Since ADAS is complicated and developed independent to the rest of the car, car manufacturers expanded those actuators to incorporate remote control mechanisms, and ADAS systems are implemented as a self contained computer that send out those control messages. Sort of like a Raspberry Pi with the camera in a case that is advertised as an “Ethernet AI camera”.
Openpilot on officially supported cars impersonate those ADAS unit. They are not directly meddling with pedal potentiometer readouts and such. That kind of rigging are used in some lab experiments but not in the majority of OP driven cars.
Yes I agree with you, I only call it false data because the ADAS sensor is replaced with OpenPilot. I tried OpenPilot with my car without ADAS and adaptive cruise control and you need the extra wire for the module to give false pedal position and trick the steering. I only stopped because I am afraid to break my daily driver, but it does work and it's amazing.
It's not that easy and it's getting harder with each new car platform. But on the other end, some of the sensors are basic and will always be suspectable to false inputs.
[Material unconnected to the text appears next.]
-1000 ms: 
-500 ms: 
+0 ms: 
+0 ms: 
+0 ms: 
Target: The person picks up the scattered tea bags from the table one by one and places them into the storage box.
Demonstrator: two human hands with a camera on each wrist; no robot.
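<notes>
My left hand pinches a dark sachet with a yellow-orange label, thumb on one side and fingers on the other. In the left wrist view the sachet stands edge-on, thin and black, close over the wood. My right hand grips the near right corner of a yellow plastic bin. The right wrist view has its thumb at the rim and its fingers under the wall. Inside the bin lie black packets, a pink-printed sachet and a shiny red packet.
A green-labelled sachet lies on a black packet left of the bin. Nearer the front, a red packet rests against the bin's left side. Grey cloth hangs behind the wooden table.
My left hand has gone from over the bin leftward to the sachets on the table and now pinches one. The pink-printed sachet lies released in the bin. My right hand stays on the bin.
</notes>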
But don't worry, maybe it looks easy -> but it's not.
It's not yet concerning since you need to hardwire to the custom serial bus of modern car to have access to steering and cruise control systems. What's concerning is the trend started by Tesla that remotely disables your car.
It would be quite concerning if they disabled cars based by “our automated systems detected breach of community rules” without ability to dispute it in future.
Right now disabling car after violent crash looks like obvious security feature that every car (especially electric).